:: INFORMATION SHOWN ::
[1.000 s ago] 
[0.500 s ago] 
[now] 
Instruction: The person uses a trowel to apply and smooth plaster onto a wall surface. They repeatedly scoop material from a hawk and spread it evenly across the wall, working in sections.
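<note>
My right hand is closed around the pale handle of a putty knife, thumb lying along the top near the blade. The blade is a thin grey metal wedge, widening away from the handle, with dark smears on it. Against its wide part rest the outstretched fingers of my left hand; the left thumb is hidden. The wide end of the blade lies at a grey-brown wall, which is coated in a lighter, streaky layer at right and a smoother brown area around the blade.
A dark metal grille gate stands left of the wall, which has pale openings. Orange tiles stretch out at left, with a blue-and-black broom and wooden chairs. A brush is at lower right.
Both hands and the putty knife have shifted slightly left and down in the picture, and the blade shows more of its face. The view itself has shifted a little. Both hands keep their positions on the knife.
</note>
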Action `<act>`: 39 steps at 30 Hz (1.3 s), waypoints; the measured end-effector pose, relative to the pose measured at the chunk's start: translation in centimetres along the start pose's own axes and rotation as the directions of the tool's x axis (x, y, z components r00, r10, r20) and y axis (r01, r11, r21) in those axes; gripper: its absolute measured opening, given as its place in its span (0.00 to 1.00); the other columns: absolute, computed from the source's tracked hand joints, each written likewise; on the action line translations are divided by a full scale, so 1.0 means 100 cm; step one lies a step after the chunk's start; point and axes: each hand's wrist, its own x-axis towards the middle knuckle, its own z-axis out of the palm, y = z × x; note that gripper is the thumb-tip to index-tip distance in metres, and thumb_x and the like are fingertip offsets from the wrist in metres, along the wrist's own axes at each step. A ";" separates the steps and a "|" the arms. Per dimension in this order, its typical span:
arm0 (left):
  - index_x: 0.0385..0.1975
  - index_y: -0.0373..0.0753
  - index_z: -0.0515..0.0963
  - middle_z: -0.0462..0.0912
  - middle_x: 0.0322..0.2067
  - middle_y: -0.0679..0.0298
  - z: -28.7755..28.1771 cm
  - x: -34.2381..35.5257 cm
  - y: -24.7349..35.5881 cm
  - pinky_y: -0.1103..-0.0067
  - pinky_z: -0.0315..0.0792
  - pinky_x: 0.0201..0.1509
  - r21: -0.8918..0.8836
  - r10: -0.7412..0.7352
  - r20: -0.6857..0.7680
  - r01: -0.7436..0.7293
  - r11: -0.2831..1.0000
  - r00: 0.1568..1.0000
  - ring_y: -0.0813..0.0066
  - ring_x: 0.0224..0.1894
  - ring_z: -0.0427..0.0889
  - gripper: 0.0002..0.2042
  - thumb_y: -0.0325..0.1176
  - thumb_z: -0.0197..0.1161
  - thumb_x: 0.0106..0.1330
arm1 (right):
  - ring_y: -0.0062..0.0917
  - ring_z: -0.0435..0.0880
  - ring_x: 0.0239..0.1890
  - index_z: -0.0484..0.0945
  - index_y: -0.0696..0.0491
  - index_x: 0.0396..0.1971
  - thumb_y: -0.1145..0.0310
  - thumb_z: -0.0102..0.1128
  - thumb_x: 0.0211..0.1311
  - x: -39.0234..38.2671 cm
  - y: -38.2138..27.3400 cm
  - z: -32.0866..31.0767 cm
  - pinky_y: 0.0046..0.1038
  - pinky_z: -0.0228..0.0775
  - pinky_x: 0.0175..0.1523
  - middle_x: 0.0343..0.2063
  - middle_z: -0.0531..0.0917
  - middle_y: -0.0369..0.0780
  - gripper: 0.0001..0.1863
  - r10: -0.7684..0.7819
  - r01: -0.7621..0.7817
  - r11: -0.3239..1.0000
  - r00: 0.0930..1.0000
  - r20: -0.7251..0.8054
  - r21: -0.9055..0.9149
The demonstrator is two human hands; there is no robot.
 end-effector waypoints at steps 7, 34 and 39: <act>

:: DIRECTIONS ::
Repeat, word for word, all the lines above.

:: ANSWER SECTION ::
[1.000 s ago] 
[0.500 s ago] 
[now] 
Instruction: The person uses a trowel to apply and smooth plaster onto a wall surface. They repeatedly scoop material from a hawk and spread it evenly across the wall, working in sections.
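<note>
My right hand is closed around the pale handle of a putty knife, thumb lying along the top near the blade. The blade is a thin grey metal wedge, widening away from the handle, with dark smears on it. Against its wide part rest the outstretched fingers of my left hand; the left thumb is hidden. The wide end of the blade lies at a grey-brown wall, which is coated in a lighter, streaky layer at right and a smoother brown area around the blade.
A dark metal grille gate stands left of the wall, which has pale openings. Orange tiles stretch out at left, with a blue-and-black broom and wooden chairs. A brush is at lower right.
Both hands and the putty knife have shifted slightly left and down in the picture, and the blade shows more of its face. The view itself has shifted a little. Both hands keep their positions on the knife.
</note>
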Action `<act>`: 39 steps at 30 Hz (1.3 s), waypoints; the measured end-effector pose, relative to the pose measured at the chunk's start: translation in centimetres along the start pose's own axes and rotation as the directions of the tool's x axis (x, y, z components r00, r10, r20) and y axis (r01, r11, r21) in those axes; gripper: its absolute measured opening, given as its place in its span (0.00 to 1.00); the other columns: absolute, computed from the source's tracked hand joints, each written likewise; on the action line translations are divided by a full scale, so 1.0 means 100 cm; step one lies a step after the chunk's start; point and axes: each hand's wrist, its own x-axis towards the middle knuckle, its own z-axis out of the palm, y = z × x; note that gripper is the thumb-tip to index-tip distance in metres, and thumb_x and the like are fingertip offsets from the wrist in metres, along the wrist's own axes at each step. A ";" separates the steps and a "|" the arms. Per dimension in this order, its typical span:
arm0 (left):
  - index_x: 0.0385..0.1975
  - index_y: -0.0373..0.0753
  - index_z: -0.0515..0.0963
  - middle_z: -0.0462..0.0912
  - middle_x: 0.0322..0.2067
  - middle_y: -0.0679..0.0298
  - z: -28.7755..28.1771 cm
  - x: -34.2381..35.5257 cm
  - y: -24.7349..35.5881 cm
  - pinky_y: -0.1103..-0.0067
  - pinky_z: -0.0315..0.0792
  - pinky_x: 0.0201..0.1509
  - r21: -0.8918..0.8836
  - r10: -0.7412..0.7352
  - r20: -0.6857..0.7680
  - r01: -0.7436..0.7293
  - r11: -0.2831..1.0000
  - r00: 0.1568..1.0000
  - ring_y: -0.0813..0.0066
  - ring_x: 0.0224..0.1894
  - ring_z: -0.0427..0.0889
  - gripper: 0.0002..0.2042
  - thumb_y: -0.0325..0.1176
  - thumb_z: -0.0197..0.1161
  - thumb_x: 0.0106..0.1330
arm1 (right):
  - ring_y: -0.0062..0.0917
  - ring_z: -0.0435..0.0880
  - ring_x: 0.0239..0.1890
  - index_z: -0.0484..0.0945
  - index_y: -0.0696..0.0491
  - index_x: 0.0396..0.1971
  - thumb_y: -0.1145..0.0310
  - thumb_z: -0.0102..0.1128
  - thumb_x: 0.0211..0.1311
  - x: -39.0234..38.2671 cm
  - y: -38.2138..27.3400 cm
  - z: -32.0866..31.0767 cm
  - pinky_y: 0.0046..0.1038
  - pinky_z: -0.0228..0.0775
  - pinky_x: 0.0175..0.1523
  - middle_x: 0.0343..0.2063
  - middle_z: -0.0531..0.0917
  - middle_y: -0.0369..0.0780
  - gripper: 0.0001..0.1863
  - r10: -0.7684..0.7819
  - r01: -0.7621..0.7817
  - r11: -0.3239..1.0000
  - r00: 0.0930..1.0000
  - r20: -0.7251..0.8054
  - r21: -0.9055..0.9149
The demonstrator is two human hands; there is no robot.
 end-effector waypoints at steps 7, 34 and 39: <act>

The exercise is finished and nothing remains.